| Work task |
Copy out each line below exactly as it appears.

[Records from a collection]

------------------------------------------------

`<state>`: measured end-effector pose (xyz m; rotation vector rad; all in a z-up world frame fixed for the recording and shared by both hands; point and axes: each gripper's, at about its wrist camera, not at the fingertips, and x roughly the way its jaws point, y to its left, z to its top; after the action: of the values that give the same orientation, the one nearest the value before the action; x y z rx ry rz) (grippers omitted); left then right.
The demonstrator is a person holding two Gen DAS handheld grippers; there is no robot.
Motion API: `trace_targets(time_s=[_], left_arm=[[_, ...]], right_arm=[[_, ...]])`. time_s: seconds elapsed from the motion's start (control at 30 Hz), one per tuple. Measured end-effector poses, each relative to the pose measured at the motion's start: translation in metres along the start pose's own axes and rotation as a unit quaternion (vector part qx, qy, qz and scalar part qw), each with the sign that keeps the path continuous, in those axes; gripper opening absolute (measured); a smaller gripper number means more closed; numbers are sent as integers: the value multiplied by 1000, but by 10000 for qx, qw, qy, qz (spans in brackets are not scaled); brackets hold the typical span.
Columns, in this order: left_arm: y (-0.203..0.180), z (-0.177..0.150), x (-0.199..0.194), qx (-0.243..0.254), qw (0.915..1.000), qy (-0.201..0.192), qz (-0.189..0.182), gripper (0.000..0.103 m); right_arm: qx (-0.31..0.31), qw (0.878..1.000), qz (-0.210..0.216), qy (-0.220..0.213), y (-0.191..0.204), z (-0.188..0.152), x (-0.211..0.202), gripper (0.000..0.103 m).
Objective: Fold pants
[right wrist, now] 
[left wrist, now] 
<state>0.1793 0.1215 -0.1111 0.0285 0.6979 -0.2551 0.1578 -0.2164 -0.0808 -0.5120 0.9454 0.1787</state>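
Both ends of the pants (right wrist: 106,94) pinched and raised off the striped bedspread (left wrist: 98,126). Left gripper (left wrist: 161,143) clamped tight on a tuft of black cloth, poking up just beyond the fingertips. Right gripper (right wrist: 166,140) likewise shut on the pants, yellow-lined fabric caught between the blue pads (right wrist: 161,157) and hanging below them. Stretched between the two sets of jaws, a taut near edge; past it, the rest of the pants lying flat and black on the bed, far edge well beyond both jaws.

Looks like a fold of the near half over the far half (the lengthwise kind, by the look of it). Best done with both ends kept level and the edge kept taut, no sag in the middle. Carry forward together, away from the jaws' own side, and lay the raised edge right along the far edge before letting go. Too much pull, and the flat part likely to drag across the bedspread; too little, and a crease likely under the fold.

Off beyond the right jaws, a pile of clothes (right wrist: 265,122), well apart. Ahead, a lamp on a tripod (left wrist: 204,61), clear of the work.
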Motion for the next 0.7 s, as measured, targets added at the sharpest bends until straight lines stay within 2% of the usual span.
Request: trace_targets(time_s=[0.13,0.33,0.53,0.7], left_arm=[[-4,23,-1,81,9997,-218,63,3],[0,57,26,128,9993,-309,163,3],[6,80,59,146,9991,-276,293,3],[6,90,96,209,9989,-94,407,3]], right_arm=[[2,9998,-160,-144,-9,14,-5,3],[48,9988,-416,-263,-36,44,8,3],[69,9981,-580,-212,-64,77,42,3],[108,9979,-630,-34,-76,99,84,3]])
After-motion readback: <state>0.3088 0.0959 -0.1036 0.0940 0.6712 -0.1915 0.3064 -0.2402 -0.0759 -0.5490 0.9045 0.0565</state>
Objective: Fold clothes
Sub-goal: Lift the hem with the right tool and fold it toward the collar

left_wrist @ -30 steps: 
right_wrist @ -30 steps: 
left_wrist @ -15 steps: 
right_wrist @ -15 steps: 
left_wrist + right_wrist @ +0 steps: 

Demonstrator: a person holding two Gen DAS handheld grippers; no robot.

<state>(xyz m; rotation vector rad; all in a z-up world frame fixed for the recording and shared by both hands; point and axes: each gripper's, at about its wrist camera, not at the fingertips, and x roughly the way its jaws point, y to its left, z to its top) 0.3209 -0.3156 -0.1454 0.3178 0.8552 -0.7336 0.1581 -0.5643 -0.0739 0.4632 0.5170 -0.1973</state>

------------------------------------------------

| Exercise result |
`<state>`: measured end-effector pose (xyz m; rotation vector rad; all in a z-up world frame fixed for the recording and shared by both hands; point and axes: each gripper's, at about its wrist camera, not at the fingertips, and x roughly the way its jaws point, y to its left, z to its top; after the action: of the values that give the same orientation, the one nearest the value before the action; x y z rx ry rz) (grippers omitted); left then right.
The demonstrator is a person holding two Gen DAS handheld grippers; there is no robot.
Motion API: `trace_targets(time_s=[_], left_arm=[[_, ...]], right_arm=[[_, ...]])`. time_s: seconds elapsed from the motion's start (control at 30 Hz), one per tuple. Measured end-effector poses, each relative to the pose measured at the motion's start: translation in metres along the start pose's own axes and rotation as a unit quaternion (vector part qx, qy, qz and scalar part qw), each with the sign that keeps the path continuous, in those axes; gripper opening absolute (measured); a smaller gripper number means more closed; numbers are sent as integers: the value multiplied by 1000, but by 10000 for qx, qw, qy, qz (spans in brackets are not scaled); brackets hold the typical span.
Columns, in this order: left_arm: y (-0.203..0.180), z (-0.177..0.150), x (-0.199..0.194), qx (-0.243..0.254), qw (0.915..1.000), qy (-0.201..0.192), qz (-0.189..0.182), gripper (0.000..0.103 m); right_arm: qx (-0.31..0.31), qw (0.878..1.000), qz (-0.210..0.216), qy (-0.220..0.213), y (-0.191..0.204), z (-0.188..0.152), x (-0.211..0.202), gripper (0.000..0.103 m).
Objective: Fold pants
[right wrist, now] 
[left wrist, now] 
<state>0.1793 0.1215 -0.1111 0.0285 0.6979 -0.2551 0.1578 -0.2164 -0.0808 -0.5120 0.9454 0.1787</state>
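Both ends of the pants (right wrist: 106,94) pinched and raised off the striped bedspread (left wrist: 98,126). Left gripper (left wrist: 161,143) clamped tight on a tuft of black cloth, poking up just beyond the fingertips. Right gripper (right wrist: 166,140) likewise shut on the pants, yellow-lined fabric caught between the blue pads (right wrist: 161,157) and hanging below them. Stretched between the two sets of jaws, a taut near edge; past it, the rest of the pants lying flat and black on the bed, far edge well beyond both jaws.

Looks like a fold of the near half over the far half (the lengthwise kind, by the look of it). Best done with both ends kept level and the edge kept taut, no sag in the middle. Carry forward together, away from the jaws' own side, and lay the raised edge right along the far edge before letting go. Too much pull, and the flat part likely to drag across the bedspread; too little, and a crease likely under the fold.

Off beyond the right jaws, a pile of clothes (right wrist: 265,122), well apart. Ahead, a lamp on a tripod (left wrist: 204,61), clear of the work.
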Motion for the next 0.7 s, as measured, targets added at the sharpest bends until straight lines stay within 2% of the usual span.
Request: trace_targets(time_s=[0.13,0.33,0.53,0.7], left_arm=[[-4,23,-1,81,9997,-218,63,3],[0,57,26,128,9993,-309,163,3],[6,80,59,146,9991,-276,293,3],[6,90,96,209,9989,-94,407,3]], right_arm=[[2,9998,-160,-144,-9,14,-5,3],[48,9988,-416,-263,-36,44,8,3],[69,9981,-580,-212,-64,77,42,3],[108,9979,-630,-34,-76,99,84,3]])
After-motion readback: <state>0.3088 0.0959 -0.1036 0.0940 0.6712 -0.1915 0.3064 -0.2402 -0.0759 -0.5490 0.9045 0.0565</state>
Objective: Fold clothes
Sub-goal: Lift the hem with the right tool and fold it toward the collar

left_wrist @ -30 steps: 
right_wrist @ -30 steps: 
left_wrist @ -15 steps: 
right_wrist @ -15 steps: 
left_wrist + right_wrist @ +0 steps: 

Demonstrator: a person holding two Gen DAS handheld grippers; no robot.

<state>(xyz m; rotation vector rad; all in a z-up world frame fixed for the recording and shared by both hands; point and axes: each gripper's, at about its wrist camera, not at the fingertips, and x roughly the way its jaws point, y to its left, z to its top) 0.3209 -0.3156 -0.1454 0.3178 0.8552 -0.7336 0.1581 -0.5643 -0.0739 0.4632 0.5170 -0.1973</state>

The exercise has now been completed.